You cited something about blood alcohol content being through the roof. But if you read the case itself, you'll see the BAC readings were taken too late to determine how much alcohol anyone had consumed at the time the crime took place. Instead, it was eye-witness testimony being relied on. Again, no facts to support anything about blood-alcohol readings.
So, when refering to cases like this, you have to be very careful about dealing with the facts and reading any conjecture into it. You say the prosecutor offered Lueke a plea deal because he had no case. The prosecutor says it was to spare the victim any more hardship and will point to the no contest plea as proof he did indeed have a case. When there's no case, people often walk. We're not mind readers and don't know why Lueke owned up to responsibility in this matter. Only that he did. You can throw in conjecture if you want, but I can't do that in a fact-based story. Because your conjecture can be twisted in the other direction too easily.

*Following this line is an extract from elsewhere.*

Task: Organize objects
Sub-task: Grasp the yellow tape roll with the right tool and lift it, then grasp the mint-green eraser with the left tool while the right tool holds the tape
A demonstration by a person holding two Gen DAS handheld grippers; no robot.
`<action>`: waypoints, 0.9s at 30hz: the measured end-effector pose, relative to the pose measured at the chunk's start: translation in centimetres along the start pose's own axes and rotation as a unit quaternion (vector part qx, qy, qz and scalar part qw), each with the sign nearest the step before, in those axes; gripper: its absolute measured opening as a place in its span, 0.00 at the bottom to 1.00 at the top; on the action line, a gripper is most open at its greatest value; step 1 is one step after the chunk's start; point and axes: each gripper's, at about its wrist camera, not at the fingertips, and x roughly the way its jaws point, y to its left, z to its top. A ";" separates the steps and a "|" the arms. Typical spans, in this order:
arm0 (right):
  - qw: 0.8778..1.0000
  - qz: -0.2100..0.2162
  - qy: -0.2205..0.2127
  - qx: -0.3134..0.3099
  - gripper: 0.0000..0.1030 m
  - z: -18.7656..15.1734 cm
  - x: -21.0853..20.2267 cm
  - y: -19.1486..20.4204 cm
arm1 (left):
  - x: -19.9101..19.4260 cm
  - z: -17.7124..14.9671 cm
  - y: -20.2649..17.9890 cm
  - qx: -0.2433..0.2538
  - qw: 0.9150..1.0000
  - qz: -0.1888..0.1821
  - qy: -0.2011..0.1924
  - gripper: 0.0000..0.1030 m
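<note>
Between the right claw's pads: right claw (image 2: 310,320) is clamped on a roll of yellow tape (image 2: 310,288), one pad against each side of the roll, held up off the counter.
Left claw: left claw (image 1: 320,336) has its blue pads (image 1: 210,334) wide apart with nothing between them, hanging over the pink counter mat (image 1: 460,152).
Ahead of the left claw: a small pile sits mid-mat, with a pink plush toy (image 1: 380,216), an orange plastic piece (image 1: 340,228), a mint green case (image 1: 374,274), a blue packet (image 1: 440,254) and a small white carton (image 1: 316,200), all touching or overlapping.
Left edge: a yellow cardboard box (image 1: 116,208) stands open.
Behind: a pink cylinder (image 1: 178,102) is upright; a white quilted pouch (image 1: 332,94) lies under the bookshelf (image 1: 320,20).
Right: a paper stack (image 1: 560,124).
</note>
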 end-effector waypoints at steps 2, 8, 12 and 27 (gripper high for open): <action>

All we know is, Lueke accepted criminal responsibility in this matter. As such, he is the perpetrator of the crime and she is the victim. You may think you know differently, but you don't. All we have to go off is what the outcome of the case says.
And that is why I am not about to turn any story about this case into a PR piece about how well Lueke is doing after the fact. It's been less than 10 months since he was sentenced and really isn't relevent when it comes to relaying the severity of his crime to readers. Of course, he probably regrets the whole thing and is on his best behavior. Anything less would be a crazy move by him. But relaying that information does nothing to tell readers about what happened that night.
Had I gone and written 400 words about how much his victim suffered and how her life fell apart, you could try to claim I was jaded. But I haven't done that. In fact, Lueke had more say about being "a good person" in my story than his victim did about anything.
But again, Lueke and his victim are not equal. Lueke is the one who took blame for the crime. It is not my job to go out of my way to portray him in an overly sensitive light, no matter how much baseball fans like his fastball. Not my job to portray him in an overly negative light either. I'm sticking to what the case says. That's how you remain on solid ground and avoid conjecture that may be fantasy-based. If the Mariners want to do PR for him to smooth his transition to Seattle, that's their perogative. But I am not about to do their PR work for them. Sorry.